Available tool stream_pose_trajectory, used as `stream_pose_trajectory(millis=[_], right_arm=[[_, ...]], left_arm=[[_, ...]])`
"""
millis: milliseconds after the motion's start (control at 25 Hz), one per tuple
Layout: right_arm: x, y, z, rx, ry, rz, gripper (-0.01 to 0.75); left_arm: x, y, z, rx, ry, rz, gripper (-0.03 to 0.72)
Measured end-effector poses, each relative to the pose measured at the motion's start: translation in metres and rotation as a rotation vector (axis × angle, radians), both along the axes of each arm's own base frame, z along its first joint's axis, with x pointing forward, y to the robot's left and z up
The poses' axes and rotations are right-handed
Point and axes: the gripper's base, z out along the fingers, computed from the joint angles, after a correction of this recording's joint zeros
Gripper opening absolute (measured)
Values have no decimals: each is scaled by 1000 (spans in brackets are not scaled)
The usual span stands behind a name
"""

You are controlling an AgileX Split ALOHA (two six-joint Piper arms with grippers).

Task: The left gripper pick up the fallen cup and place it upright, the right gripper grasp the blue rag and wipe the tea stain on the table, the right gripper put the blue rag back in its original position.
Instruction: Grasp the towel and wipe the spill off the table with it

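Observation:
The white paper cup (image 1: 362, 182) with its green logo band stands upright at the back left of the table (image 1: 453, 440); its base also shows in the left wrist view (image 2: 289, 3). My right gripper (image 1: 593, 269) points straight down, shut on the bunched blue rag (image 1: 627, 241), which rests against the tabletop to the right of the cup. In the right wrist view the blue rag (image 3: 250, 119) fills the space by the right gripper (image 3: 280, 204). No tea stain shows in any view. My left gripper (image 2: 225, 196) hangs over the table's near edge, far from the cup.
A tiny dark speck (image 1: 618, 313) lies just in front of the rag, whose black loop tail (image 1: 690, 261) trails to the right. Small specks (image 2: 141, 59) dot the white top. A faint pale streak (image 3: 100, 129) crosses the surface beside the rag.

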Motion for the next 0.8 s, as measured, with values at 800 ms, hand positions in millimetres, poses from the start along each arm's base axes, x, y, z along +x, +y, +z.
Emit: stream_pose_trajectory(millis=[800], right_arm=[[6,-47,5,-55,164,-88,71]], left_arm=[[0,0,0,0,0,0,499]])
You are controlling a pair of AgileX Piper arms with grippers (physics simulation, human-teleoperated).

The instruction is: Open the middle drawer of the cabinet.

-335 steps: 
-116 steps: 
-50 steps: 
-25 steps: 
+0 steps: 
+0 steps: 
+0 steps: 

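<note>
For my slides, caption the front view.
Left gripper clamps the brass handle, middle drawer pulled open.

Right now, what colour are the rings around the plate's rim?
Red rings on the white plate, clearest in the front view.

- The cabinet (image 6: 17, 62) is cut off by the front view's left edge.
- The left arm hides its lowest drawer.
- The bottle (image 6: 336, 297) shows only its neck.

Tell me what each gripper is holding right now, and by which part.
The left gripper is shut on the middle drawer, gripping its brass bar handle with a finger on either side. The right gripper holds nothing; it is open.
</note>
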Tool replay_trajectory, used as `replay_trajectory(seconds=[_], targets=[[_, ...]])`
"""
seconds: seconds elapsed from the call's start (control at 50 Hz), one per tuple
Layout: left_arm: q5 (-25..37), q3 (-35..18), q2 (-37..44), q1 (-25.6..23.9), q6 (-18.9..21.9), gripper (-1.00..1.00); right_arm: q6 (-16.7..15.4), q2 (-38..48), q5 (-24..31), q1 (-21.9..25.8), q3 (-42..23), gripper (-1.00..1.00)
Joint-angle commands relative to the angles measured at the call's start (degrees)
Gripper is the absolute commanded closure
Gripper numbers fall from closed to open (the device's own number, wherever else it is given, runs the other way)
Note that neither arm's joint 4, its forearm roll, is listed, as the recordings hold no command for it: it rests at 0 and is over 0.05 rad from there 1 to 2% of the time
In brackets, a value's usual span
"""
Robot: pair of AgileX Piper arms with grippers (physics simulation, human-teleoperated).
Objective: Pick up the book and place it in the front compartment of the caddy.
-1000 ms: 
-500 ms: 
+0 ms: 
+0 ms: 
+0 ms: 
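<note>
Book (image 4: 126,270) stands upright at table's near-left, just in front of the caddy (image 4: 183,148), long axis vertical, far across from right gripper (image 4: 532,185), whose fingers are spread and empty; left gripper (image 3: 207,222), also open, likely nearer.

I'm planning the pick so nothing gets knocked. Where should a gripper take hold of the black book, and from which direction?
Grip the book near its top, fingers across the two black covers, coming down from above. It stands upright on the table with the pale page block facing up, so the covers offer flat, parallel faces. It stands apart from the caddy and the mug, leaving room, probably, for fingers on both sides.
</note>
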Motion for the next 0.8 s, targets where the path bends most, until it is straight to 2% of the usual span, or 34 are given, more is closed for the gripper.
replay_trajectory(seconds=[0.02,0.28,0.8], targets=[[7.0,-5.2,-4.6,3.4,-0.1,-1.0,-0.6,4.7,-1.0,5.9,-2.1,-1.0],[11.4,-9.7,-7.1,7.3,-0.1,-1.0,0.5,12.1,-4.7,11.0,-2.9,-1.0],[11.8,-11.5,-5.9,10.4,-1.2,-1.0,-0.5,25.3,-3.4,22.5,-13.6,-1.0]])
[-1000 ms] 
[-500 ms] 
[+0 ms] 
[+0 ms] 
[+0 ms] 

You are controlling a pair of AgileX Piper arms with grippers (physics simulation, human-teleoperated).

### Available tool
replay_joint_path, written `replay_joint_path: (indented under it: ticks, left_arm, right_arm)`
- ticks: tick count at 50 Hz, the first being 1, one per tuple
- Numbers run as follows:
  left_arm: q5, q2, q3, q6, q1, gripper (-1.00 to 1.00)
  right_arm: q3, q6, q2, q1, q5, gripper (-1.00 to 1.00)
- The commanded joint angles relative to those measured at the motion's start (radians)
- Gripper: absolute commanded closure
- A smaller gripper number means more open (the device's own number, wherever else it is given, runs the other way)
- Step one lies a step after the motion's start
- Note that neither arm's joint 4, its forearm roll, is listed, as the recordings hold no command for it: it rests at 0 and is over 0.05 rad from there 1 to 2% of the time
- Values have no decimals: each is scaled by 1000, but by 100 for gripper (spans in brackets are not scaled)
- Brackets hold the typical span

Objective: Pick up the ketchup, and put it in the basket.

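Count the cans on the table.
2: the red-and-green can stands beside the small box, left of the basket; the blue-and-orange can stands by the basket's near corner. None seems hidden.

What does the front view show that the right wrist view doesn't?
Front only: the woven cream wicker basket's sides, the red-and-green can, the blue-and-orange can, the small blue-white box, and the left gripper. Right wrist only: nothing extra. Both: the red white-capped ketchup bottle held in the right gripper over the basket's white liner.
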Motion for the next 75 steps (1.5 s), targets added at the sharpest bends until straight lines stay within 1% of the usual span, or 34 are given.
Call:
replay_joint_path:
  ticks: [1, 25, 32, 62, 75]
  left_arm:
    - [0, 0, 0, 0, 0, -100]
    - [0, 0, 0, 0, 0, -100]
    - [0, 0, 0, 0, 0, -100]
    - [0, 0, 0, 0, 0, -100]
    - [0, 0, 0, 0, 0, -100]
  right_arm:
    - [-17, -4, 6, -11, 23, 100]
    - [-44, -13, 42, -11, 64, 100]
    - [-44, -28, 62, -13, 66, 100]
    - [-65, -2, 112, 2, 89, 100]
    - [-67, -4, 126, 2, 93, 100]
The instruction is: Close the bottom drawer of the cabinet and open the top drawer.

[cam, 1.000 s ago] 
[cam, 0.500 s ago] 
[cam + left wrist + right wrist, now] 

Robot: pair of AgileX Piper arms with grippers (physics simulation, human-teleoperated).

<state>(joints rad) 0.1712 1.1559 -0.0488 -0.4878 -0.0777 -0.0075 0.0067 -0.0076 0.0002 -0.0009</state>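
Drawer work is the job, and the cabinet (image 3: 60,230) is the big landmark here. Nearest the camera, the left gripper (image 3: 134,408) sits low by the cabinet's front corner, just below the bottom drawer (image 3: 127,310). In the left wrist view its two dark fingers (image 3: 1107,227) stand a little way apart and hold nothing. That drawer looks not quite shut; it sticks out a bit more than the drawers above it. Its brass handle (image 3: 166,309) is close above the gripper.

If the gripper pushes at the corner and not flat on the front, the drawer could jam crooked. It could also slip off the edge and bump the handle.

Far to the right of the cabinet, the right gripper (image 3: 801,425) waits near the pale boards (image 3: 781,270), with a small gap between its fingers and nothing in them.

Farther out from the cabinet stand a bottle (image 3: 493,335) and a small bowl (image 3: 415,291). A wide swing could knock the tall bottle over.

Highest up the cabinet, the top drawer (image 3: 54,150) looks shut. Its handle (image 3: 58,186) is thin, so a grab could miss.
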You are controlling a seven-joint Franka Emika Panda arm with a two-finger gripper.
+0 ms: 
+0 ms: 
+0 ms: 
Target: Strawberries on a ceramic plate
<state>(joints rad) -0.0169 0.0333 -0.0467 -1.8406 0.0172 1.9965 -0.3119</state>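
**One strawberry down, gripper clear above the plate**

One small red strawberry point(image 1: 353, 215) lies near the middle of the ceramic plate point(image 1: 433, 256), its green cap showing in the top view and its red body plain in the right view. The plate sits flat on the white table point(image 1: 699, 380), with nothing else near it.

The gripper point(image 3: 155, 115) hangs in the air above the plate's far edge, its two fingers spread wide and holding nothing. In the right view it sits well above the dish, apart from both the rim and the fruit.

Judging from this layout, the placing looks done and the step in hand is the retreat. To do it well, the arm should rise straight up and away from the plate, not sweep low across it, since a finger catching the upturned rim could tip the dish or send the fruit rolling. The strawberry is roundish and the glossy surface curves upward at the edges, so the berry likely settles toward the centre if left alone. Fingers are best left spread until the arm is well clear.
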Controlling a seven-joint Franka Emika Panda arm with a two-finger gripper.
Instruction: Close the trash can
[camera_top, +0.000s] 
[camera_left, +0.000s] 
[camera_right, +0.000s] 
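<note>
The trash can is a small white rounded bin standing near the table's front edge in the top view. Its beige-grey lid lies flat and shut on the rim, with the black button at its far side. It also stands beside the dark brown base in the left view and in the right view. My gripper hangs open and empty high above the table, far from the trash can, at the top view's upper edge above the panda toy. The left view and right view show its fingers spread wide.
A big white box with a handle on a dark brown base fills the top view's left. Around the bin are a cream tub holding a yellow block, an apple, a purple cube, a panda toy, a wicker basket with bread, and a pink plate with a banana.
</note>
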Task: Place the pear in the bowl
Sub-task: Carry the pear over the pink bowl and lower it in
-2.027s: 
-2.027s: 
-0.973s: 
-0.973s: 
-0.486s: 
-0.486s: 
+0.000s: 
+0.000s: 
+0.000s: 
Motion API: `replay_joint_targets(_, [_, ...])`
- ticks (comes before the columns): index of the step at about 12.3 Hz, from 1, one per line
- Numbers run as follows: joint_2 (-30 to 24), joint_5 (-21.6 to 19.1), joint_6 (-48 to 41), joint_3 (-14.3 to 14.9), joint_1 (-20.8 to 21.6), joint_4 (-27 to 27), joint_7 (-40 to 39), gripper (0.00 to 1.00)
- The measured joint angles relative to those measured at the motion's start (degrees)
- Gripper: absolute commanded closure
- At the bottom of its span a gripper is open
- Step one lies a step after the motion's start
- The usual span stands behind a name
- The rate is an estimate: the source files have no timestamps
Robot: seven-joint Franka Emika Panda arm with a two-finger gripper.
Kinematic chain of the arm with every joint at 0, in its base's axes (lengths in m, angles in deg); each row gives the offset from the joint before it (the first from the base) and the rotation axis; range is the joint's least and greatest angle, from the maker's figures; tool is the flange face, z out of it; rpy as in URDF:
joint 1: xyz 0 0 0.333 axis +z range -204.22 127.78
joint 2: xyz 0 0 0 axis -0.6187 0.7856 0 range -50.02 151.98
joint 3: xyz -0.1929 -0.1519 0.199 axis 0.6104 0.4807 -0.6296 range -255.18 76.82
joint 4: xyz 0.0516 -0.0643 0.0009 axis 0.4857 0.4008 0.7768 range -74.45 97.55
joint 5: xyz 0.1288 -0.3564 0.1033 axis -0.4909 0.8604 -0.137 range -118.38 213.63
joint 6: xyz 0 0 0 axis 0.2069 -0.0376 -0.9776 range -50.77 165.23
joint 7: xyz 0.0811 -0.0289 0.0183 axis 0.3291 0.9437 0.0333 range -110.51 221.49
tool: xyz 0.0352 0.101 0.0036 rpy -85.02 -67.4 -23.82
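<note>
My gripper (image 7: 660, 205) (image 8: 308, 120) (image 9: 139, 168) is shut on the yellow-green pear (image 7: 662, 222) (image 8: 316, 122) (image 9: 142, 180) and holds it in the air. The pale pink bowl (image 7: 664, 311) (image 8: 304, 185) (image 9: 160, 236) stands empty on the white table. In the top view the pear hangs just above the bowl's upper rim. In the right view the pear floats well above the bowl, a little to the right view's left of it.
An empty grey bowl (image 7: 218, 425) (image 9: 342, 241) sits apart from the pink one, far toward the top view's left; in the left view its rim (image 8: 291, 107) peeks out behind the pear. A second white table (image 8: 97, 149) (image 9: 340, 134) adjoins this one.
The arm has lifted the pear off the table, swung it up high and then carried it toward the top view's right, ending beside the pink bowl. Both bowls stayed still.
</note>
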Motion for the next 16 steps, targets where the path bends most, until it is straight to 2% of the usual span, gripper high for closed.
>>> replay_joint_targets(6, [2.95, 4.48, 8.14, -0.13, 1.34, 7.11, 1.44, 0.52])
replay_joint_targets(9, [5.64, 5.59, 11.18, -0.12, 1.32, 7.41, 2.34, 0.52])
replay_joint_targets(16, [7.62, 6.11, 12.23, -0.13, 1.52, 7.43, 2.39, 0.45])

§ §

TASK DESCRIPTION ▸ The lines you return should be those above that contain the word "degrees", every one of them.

COMPLETED EXERCISE ▸
Joint-angle commands relative to the angles measured at the call's start (degrees)
- The measured joint angles relative to those measured at the motion's start (degrees)

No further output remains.